Quote, with no changes, the lines that run from the top of the material to the line with "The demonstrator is", both included.
-=-=-=-=-
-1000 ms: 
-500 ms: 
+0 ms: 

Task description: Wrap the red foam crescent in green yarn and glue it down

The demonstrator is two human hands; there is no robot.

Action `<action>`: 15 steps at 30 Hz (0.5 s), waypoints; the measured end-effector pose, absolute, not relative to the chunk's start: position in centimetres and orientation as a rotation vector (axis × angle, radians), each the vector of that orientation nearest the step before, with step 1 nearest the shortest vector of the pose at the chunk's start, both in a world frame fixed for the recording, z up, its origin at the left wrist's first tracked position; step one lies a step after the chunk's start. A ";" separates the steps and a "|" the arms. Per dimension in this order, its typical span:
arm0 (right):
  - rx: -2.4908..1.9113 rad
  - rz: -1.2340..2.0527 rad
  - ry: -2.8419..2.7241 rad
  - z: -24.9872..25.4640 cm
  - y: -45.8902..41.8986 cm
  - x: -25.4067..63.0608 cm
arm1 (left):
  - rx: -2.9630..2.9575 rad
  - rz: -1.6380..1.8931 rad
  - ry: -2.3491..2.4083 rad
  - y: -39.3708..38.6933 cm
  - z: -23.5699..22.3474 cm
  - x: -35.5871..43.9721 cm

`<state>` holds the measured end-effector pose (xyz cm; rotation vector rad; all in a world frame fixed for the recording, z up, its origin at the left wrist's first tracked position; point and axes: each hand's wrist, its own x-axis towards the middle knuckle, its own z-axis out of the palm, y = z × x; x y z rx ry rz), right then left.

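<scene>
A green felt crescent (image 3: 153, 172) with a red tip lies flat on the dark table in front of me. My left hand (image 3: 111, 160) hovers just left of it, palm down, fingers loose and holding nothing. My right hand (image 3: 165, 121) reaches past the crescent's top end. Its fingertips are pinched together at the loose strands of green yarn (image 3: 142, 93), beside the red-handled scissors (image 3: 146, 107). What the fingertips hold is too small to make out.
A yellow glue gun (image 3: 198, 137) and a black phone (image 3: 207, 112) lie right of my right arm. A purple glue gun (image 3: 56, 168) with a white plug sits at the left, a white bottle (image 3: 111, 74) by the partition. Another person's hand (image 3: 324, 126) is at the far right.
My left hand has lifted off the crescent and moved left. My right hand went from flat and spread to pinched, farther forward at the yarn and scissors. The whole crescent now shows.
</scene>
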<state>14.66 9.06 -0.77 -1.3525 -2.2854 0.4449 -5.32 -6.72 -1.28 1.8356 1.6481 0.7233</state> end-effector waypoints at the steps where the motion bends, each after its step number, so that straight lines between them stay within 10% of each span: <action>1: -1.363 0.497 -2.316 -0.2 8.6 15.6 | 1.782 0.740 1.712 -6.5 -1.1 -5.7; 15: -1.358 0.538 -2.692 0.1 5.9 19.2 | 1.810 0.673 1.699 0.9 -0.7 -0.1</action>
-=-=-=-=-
* [ANSWER TO THE EXERCISE]
-1000 ms: 
-500 ms: 
+0 ms: 

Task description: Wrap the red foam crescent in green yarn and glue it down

The demonstrator is two human hands; there is no robot.

The exercise requires no additional answer.